Plastic surgery: Beauty or beast?

Prior to the makeover, DeLisa Stiles–a counselor and chief within the Army Reserves–complained of looking too strong. But on Foxis reality Television makeover show, “The Swan 2,” she morphed into a beauty queen following a lot of cosmetic surgery procedures–a forehead lift, lower eye lift, middle-face lift, fat transfer to her lips and cheek folds, cosmetic laser treatments for aging skin, tummytuck, breast lift, liposuction of her inner thighs and dental procedures. The Fox show offers participants cosmetic surgery after which has them participate in a beauty contest, which this past year Stiles won.

“The Swan” along with other such plasticsurgery shows, including ABC’s “Extreme Makeover” and MTV’s “I’d Like a Popular Experience,” are gaining steam, however many researchers are worried regarding the emotional effect on people who endure such extreme surgery treatment–as well as on people who do not and could feel inferior consequently. Learn about chirurgie esthétique lyon. Although such major changes are uncommon, some researchers intend to examine the rise in cosmetic treatments and whether these operations have any lasting psychological effects.

The amount of cosmetic treatments improved by 44 percent from 2003 to 2004, based on the American Society for Aesthetic Cosmetic Surgery. Cosmetic surgeons performed an archive 11.9 million treatments a year ago, including nonsurgical methods like Botox and surgical treatments like breast enhancement or liposuction (see chart).
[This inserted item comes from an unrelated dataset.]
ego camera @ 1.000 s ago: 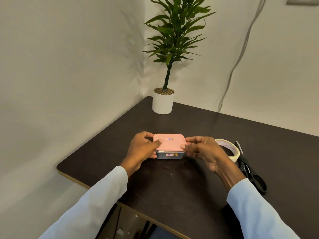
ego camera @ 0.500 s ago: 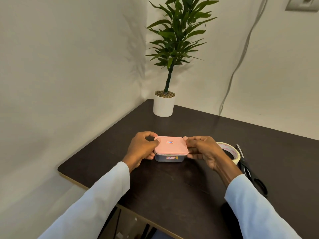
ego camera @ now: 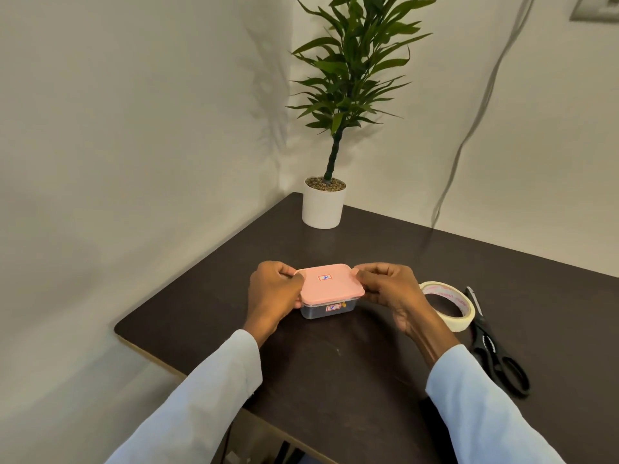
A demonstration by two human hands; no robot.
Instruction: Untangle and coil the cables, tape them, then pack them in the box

How can such methods affect individuals emotionally? A current evaluation of 37 reports on patients’ mental and psychosocial functioning before and after plastic surgery by social worker Roberta Honigman and psychiatrists Katharine Phillips, MD, and David Adventure, MD, indicates positive results in patients, including changes in body image and perhaps an excellent-of-life increase too.